- _Aim of the exercise_
Ignoring every picture, transcribe the data in full as it stands.

- _Data_
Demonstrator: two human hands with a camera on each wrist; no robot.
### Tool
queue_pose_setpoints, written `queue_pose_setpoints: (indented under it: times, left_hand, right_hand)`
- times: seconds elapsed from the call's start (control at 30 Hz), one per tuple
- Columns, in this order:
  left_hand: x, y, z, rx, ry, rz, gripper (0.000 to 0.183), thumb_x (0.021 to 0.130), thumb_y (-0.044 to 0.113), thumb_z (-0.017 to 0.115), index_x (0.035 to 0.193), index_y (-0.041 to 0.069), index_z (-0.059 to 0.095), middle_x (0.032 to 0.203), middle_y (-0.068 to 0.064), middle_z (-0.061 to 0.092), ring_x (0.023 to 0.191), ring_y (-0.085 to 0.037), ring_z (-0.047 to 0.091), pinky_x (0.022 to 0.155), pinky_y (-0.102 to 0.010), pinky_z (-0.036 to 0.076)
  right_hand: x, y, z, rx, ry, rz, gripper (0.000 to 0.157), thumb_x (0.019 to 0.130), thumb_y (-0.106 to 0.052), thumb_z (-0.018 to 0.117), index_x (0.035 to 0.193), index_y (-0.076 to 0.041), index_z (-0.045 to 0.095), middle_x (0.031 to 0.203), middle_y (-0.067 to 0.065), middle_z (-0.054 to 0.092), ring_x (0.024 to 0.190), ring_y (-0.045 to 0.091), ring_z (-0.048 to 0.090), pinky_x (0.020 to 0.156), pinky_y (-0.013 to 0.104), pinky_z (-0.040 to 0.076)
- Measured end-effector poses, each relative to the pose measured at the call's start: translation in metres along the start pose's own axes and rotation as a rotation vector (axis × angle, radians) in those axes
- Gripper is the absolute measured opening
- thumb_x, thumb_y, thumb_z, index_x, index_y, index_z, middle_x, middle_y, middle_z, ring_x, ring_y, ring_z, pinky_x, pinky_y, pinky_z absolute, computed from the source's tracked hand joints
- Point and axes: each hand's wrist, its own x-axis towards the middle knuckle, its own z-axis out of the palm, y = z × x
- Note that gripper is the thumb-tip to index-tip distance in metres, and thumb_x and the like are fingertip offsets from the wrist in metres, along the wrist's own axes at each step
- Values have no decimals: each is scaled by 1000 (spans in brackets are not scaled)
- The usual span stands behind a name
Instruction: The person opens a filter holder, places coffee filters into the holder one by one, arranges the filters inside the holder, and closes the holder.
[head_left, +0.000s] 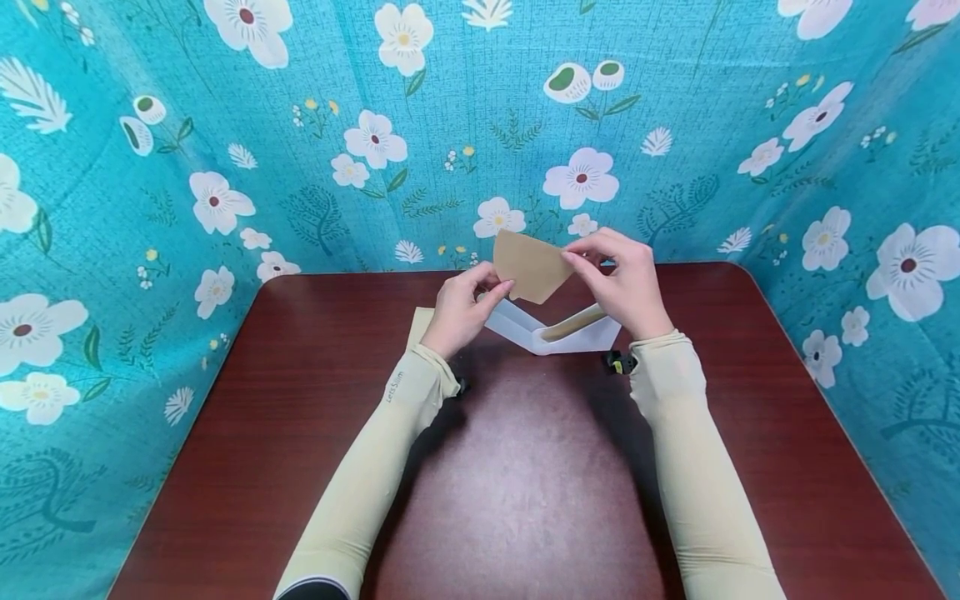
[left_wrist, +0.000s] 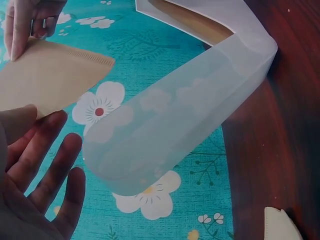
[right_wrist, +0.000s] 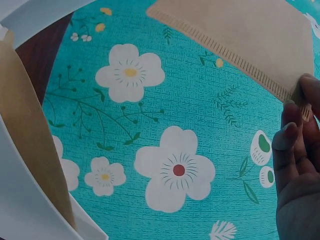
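Note:
A brown paper coffee filter (head_left: 529,265) with a crimped edge is held up between both hands. My left hand (head_left: 463,307) pinches one end between thumb and fingertips. The opposite corner is pinched by my right hand (head_left: 624,279); the right wrist view shows the crimped seam running to those fingers. Just below the hands stands a white box (head_left: 581,340), with brown filters (right_wrist: 35,120) visible inside it. Its translucent lid (left_wrist: 165,110) is swung up, leaning toward the left hand. The box's right end is partly covered by the right hand.
Another pale paper filter (left_wrist: 280,224) lies on the dark red-brown table (head_left: 315,400), partly hidden behind the left wrist in the head view. A blue floral cloth (head_left: 450,125) hangs around the table's back and sides.

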Motion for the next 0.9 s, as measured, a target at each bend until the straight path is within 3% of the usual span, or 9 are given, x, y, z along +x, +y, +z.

- _The answer_
Demonstrator: two human hands with a camera on each wrist; no robot.
### Tool
queue_pose_setpoints, written `queue_pose_setpoints: (indented under it: times, left_hand, right_hand)`
- times: seconds elapsed from the call's start (control at 30 Hz), one per tuple
- Columns, in this order:
  left_hand: x, y, z, rx, ry, rz, gripper (0.000 to 0.183), thumb_x (0.021 to 0.130), thumb_y (-0.044 to 0.113), thumb_z (-0.017 to 0.115), index_x (0.035 to 0.193), index_y (-0.041 to 0.069), index_z (-0.059 to 0.095), middle_x (0.032 to 0.203), middle_y (-0.068 to 0.064), middle_z (-0.061 to 0.092), ring_x (0.023 to 0.191), ring_y (-0.085 to 0.037), ring_z (-0.047 to 0.091), pinky_x (0.022 to 0.155), pinky_y (-0.102 to 0.010), pinky_z (-0.036 to 0.076)
  right_hand: x, y, z, rx, ry, rz, gripper (0.000 to 0.157), thumb_x (0.019 to 0.130), thumb_y (-0.106 to 0.052), thumb_z (-0.018 to 0.117), index_x (0.035 to 0.193), index_y (-0.076 to 0.041), index_z (-0.045 to 0.095), middle_x (0.031 to 0.203), middle_y (-0.067 to 0.065), middle_z (-0.054 to 0.092), ring_x (0.024 to 0.190), ring_y (-0.045 to 0.091), ring_z (-0.048 to 0.090), pinky_x (0.020 to 0.156), pinky_y (-0.013 to 0.104), pinky_z (-0.040 to 0.076)
- Measured end-effector poses, each relative to the pose measured at the call's start: translation in metres along the start pose's own axes and rotation as a rotation vector (axis × angle, radians) in those axes
- Gripper is the absolute measured opening
- thumb_x, thumb_y, thumb_z, index_x, index_y, index_z, middle_x, middle_y, middle_z, ring_x, ring_y, ring_z, pinky_x, pinky_y, pinky_z absolute, computed from the source's tracked hand joints
- Point and axes: each hand's wrist, its own x-axis towards the middle knuckle, its own z-axis out of the palm, y = z × x
- Note that gripper is the thumb-tip to index-tip distance in metres, and thumb_x and the like are fingertip offsets from the wrist in metres, along the wrist's own axes at each step
- Values have no decimals: each is scaled by 1000 (spans in brackets are not scaled)
- The usual span stands behind a name
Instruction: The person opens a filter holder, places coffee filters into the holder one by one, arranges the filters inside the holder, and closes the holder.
[head_left, +0.000s] 
[left_wrist, +0.000s] 
[right_wrist, +0.000s] 
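Note:
A brown paper coffee filter (head_left: 529,265) with a crimped edge is held up between both hands. My left hand (head_left: 463,307) pinches one end between thumb and fingertips. The opposite corner is pinched by my right hand (head_left: 624,279); the right wrist view shows the crimped seam running to those fingers. Just below the hands stands a white box (head_left: 581,340), with brown filters (right_wrist: 35,120) visible inside it. Its translucent lid (left_wrist: 165,110) is swung up, leaning toward the left hand. The box's right end is partly covered by the right hand.
Another pale paper filter (left_wrist: 280,224) lies on the dark red-brown table (head_left: 315,400), partly hidden behind the left wrist in the head view. A blue floral cloth (head_left: 450,125) hangs around the table's back and sides.
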
Motion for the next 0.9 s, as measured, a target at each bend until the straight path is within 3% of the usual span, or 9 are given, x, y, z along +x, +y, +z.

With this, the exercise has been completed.